The Jungle Gardens are filled with huge old oak trees, laced with Spanish moss. Many areas are planted with azaleas and other flowering plants. We saw lots of wild Louisiana iris in bloom, and stopped for a while at the Cleveland Oak before traveling under the wisteria arch and past the bamboo forest. We stopped again at the enormous Buddha, a 900-year-old statue situated inside a glass temple at the edge of a beautiful lake. Our final stop was at Bird City, a huge rookery for snowy egrets. We stood for a while and watched thousands of the beautiful white birds roost.

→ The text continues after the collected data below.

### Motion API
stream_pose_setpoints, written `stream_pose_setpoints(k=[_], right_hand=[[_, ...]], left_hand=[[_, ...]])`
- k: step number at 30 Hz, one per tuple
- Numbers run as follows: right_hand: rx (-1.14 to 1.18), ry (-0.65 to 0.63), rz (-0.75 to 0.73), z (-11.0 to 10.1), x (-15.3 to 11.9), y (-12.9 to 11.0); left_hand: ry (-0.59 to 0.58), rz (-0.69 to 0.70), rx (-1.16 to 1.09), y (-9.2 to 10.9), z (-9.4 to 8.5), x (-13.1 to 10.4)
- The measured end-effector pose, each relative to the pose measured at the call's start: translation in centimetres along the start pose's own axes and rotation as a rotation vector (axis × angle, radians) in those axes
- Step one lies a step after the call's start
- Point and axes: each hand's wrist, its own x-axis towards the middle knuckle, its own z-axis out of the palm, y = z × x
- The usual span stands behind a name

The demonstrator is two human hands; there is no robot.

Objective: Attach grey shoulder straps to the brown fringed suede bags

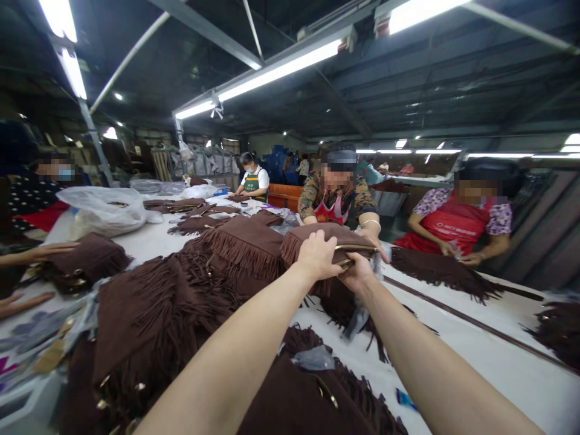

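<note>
A brown fringed handbag [296,240] with a gold-coloured zipper [357,247] is held out over the table. My left hand [319,257] lies across its near side, fingers bent over the top and the thumb by the zipper. At the bag's lower right edge, my right hand [359,275] grips it from beneath, its fingers partly hidden. Opposite me, a co-worker in a camouflage top also has a hand [383,244] at the bag's right end. More brown fringed bags [140,308] are heaped left of my arms, and another bag [312,393] lies below them.
White table [480,338] shows at right, with a long brown strap [471,320] along it. A co-worker in a red apron handles a fringed bag [439,269]. A co-worker's hands reach in from the left beside a bag [88,260]. A white plastic bag [106,208] stands behind.
</note>
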Motion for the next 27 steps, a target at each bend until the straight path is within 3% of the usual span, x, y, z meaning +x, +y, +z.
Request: stream_pose_setpoints(k=[4,10,13,16,19,21,23,24,27], right_hand=[[-0.031,0.036,0.063,0.3,-1.5,-0.2],[-0.113,-0.064,0.102,1.6,-5.8,-0.7],[-0.179,-0.093,0.076,1.7,-8.6,-2.6],[-0.303,-0.084,0.067,-0.1,-12.9,-5.7],[-0.498,0.0,0.103,-4.2,-18.6,-8.3],[-0.637,0.092,0.128,-8.2,-22.7,-8.5],[-0.787,0.169,0.128,-13.1,-26.6,-7.0],[-0.967,0.162,0.089,-15.7,-28.4,-5.6],[-1.356,0.173,-0.161,-23.2,-33.1,-0.1]], left_hand=[[-0.071,-0.011,-0.037,-0.8,0.2,-0.2],[-0.25,-0.046,-0.121,-1.8,1.1,-2.6],[-0.367,-0.02,-0.157,-0.5,1.1,-6.6],[-0.49,0.083,-0.204,1.4,0.7,-13.1],[-0.527,0.199,-0.275,2.6,0.1,-19.9],[-0.51,0.18,-0.28,3.0,0.0,-22.6],[-0.48,0.085,-0.231,3.5,0.4,-22.9],[-0.464,0.032,-0.197,4.0,0.7,-22.3],[-0.436,-0.089,-0.11,5.9,2.8,-18.7]])
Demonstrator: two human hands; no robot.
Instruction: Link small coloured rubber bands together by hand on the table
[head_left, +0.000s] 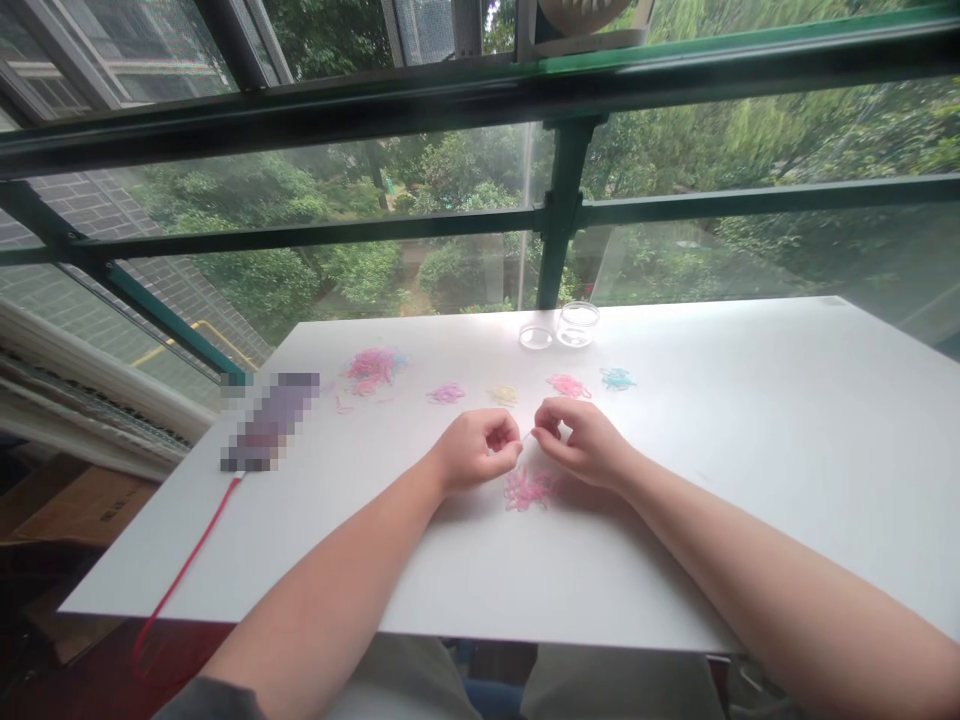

After a last brief stop at the gift shop, we headed back to Hwy 90, stopping briefly for gas halfway to Morgan City. Once safely on the elevated portion of the road over the basin, and with little traffic around, David and Michael W. snapped action photos of each bike on the ride.

We stopped again in Raceland on the way home for sodas and popsicles, before making the final dash home along Hwy 90. George waved goodbye at the Huey P. Long bridge as he headed home Uptown, while the rest of us continued through the Crescent City Connection to the French Quarter in time to catch Trash Disco at Lafitte's. After 10 hours on the road and 295 miles, a cold beverage tasted mighty good. Poncho, Guy, Michael D., Doug, David, Michael W., Lance, Michael J., and Matt hung out on Bourbon Street in front of the Clover Grill for a long time, soaking in the beautiful spring music, saying hello to friends, and listening to the great Trash Disco music pouring out of Lafitte's. It was a perfect end to a perfect day.